A conversation I was having over lunch yesterday reminded me that I think some of these discussions about Republicans moving to the right on questions like an individual mandate for health insurance get things pretty wrong. Was there ever actually a moment in time when leading figures in the conservative movement were actively working to steer the United States of America in the direction of something like the Dutch or Swiss health care system? I don’t think there was.
What they were, instead, was a couple of moments in time—one in the early 1970s and one in the early 1990s—when it seemed that Democrats might succeed in imposing either a Canadian-style (70s) or German-style (90s) system and some leading Republicans (Nixon in the 70s and Dole in the 90s) felt it was tactically imperative to formulate an alternative. By the winter of 2008-2009, the Democratic proposal had changed yet again and this time the Republican tactical theory had changed to one about the benefits of root and branch opposition.

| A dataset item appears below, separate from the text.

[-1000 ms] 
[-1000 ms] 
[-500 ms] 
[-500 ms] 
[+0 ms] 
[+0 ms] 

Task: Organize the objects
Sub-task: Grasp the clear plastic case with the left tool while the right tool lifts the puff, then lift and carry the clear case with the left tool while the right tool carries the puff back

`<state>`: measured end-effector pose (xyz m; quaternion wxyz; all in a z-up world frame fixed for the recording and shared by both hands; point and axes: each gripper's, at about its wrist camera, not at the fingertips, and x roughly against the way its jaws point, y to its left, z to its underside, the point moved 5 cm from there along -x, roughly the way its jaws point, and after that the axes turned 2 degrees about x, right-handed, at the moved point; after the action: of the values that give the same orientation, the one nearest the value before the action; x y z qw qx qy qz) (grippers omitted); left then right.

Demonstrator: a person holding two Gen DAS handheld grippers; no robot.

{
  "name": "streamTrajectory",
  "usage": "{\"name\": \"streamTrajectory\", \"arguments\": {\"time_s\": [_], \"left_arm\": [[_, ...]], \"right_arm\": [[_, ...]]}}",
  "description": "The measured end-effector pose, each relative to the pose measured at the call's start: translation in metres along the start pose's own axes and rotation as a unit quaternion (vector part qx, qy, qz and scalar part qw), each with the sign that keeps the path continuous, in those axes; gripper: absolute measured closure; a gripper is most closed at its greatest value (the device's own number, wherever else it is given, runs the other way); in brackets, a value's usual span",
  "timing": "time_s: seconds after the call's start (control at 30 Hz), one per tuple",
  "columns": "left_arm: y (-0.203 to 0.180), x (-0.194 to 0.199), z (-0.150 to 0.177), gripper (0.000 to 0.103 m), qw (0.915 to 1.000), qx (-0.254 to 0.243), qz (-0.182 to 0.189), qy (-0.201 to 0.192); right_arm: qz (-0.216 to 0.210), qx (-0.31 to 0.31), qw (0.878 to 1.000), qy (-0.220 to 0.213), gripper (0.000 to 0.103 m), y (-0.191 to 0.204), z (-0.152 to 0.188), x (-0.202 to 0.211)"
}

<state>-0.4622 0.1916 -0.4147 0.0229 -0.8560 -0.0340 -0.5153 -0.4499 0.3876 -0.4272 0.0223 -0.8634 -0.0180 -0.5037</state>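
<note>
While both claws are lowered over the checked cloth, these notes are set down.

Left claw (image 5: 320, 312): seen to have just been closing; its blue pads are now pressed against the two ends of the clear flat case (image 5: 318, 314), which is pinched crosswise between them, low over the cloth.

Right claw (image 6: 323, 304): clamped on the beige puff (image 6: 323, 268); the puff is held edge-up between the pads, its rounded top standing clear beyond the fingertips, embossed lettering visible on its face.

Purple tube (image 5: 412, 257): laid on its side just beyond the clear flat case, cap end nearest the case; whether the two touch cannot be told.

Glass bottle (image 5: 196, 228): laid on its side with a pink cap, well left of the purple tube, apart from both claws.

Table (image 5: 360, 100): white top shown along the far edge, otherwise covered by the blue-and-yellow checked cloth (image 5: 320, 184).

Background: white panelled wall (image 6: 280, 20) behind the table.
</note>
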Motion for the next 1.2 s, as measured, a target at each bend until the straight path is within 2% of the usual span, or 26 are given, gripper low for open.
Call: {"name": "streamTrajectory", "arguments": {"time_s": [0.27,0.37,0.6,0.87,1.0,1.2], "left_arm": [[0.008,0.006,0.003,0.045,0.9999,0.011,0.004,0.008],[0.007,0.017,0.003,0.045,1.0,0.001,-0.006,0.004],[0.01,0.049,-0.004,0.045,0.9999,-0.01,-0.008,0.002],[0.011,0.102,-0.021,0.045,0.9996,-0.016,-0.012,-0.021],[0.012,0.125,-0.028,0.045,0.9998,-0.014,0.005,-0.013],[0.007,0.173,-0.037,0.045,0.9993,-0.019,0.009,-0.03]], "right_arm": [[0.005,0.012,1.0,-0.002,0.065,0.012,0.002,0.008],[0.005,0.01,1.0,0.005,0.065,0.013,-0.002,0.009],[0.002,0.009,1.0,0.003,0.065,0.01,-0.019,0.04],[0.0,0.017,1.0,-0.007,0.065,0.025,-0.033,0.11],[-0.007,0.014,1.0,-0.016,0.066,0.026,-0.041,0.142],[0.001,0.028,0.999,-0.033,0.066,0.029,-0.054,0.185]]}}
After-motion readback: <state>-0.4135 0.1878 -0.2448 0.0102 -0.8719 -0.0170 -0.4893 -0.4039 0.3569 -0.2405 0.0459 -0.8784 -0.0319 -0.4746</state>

This root and branch opposition has certainly been successful in many ways, but it of course failed to actually block the bill. Rather than thinking of this as a series of steps in which the GOP leadership “moved right” on health care policy, I think it’s better to construe it as shifting tactics in a decades long war. The Democratic position has consistently been that we should raise taxes to give more people health insurance and the Republican position has been a consistent effort to try to stop this from happening. Under Richard Nixon and Bob Dole this goal was pursued in part through tactical retreats which were designed to split moderate Democrats off from the progressive coalition. But each time the progressive drive was halted, the Republican support for the alternatives mysteriously melted away. Then under Mitch McConnell and John Boehner, the GOP dropped this highly successful tactic in favor of a tactic that didn’t work.